In his Washington Update radio address today, the Family Research Council’s Tony Perkins slams the American Library Association for a curriculum that educates students about their library privacy rights. Perkins quotes the concerns of Parents Against Bad Books in Schools, a group that encourages parents to challenge “sensitive, controversial and inappropriate material” in school libraries, including such books as Beloved, One Hundred Years of Solitude, and The Sisterhood of the Travelling Pants.
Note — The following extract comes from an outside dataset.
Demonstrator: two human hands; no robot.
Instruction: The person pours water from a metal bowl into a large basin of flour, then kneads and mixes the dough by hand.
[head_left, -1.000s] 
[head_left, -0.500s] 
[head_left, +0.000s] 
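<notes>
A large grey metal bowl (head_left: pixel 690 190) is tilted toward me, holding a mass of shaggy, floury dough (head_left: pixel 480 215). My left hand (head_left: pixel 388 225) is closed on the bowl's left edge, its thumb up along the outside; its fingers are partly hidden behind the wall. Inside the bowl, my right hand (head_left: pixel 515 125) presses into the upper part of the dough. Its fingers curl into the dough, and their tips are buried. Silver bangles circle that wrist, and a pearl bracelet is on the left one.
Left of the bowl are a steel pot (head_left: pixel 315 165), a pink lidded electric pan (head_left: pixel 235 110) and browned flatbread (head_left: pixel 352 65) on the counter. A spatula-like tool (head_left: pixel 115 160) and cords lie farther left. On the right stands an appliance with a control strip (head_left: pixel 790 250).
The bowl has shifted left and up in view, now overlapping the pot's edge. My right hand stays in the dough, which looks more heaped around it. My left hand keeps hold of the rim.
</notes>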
“School libraries,” Perkins says, “are one place where liberalism has a long shelf life”:
In the library, what kids are really checking out is a new ideology. Hello, I’m Tony Perkins of the Family Research Council in Washington, D.C. School libraries are one place where liberalism has a long shelf life. For years, the American Library Association’s been funneling inappropriate material to kids. And stopping them just got a whole lot harder. The Left wing’s favorite billionaire, George Soros, is giving the ALA a half-million dollars a year to develop a “privacy curriculum” that teaches kids how to “bust through censor walls,” “encrypt their communication,” and “override filters.” Even worse, librarians are told “to inform students that their book circulation data will never be shared with anyone, including their parents.” Groups like Parents Against Bad Books in Schools are fighting back, but they need your help. “If enough parents become aware of how many objectionable books there are in [circulation] and work together in constantly challenging them, things can improve considerably,” said a spokesman. Otherwise, what libraries will be lending isn’t books–but a helping hand to the Left.
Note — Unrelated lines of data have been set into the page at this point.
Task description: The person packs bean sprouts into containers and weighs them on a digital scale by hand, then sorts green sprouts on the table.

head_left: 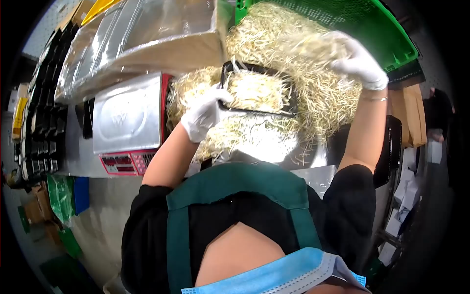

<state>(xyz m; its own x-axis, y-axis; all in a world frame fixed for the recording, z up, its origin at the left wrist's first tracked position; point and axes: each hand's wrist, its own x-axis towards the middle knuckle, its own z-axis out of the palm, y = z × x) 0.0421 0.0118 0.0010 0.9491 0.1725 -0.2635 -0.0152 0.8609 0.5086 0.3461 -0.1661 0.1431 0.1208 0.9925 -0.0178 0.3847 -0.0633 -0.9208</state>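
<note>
Both my hands wear white gloves. My left hand (pixel 203 115) grips the left rim of a small black tray (pixel 293 100), with its fingers closed over the edge. Pale bean sprouts (pixel 257 90) fill that tray. To the right and farther away, my right hand (pixel 357 61) is closed on a clump of bean sprouts (pixel 313 46), blurred by motion, above a large sprout heap (pixel 328 103). This heap spreads around the tray and spills out of a tipped green crate (pixel 352 17). More loose sprouts lie on the shiny metal surface in front of the tray.
A red-framed scale (pixel 127 115) with a metal top stands left of the tray. Behind it sits a box lined with clear plastic (pixel 161 44). Stacked black trays (pixel 44 108) line the far left. A brown cardboard piece (pixel 411 115) and dark trays are at the right.
</note>
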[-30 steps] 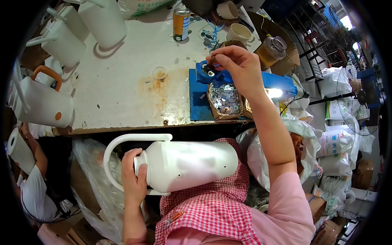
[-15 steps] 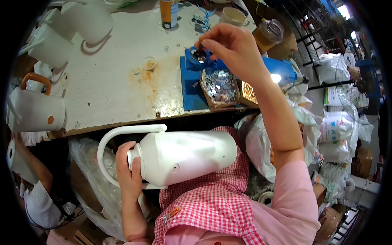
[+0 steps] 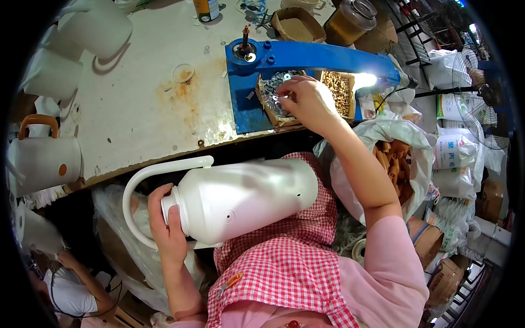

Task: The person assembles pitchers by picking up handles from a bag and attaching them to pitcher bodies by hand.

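A white plastic jug body (image 3: 251,199) lies on its side across my lap, its round base to the right. Its long curved handle (image 3: 131,197) arches out past the neck. My left hand (image 3: 168,227) is closed around the neck at the jug's left end. Over a cardboard box of metal washers (image 3: 273,112), my right hand (image 3: 309,101) has its fingers curled, fingertips down among the washers. What the fingertips pinch, if anything, is hidden. Beside it stands a blue press-like tool (image 3: 317,54) with an upright copper-coloured pin (image 3: 245,35) at its left end.
A box of small brass-coloured parts (image 3: 339,90) sits right of the washers. White jugs (image 3: 46,158) stand along the table's left side. A can (image 3: 206,10), a tray (image 3: 298,27) and a jar (image 3: 353,22) are at the back. Another person (image 3: 76,290) works at lower left.
My right hand has moved down from the blue tool's left end to the washer box. The copper-coloured pin now shows there. My left hand still holds the jug; the view has shifted slightly.
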Demonstrator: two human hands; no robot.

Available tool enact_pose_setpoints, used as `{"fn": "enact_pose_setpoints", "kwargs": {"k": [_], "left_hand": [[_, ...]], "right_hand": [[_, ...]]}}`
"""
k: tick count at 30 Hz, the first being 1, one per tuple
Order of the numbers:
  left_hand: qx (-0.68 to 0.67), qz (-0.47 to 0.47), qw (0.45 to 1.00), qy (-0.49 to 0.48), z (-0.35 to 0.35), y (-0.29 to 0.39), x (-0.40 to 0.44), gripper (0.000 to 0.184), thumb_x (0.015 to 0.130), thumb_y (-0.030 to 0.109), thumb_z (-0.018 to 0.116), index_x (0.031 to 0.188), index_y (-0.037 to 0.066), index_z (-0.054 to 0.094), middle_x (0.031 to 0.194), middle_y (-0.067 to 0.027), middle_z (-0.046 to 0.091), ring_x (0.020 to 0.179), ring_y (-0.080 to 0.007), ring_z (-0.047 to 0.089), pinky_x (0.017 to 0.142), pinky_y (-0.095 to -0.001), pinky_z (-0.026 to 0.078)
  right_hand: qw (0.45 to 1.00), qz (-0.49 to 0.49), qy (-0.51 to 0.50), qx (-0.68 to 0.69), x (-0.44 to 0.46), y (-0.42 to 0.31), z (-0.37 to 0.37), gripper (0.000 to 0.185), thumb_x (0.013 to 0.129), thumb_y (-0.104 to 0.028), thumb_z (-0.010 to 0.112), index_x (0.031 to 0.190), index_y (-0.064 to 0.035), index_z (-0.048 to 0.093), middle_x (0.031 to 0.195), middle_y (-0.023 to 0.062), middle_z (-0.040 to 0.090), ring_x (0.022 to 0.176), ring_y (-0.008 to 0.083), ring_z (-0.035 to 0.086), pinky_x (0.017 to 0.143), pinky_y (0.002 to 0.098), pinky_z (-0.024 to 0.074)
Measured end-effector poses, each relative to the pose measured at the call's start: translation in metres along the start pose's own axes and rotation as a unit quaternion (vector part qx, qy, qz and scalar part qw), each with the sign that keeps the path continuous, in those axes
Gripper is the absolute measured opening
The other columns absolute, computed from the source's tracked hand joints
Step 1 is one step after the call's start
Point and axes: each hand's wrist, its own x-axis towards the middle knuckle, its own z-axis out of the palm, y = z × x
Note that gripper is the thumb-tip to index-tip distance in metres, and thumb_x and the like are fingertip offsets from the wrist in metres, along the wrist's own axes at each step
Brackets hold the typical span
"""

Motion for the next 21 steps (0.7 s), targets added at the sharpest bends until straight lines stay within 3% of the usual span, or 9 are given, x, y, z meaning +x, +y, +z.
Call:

For what it’s worth, here are the American Library Association’s guidelines on privacy in school libraries:
Students as Library Users: Students who use school libraries need to learn about the concepts of privacy and confidentiality. They may not know the dangers of sharing personally identifiable information with others. School library media specialists may face the situation of an adult asking for information pertaining to students’ library use. These situations must be handled in accordance with all school and library policies. In an ideal situation, that information would not be released. Teachers should not be able to “check” on students to see if they have borrowed assigned readings or used specific resources. School library media specialists are best served when they assist teachers in developing classroom procedures and policies that preserve user privacy and meet educational goals.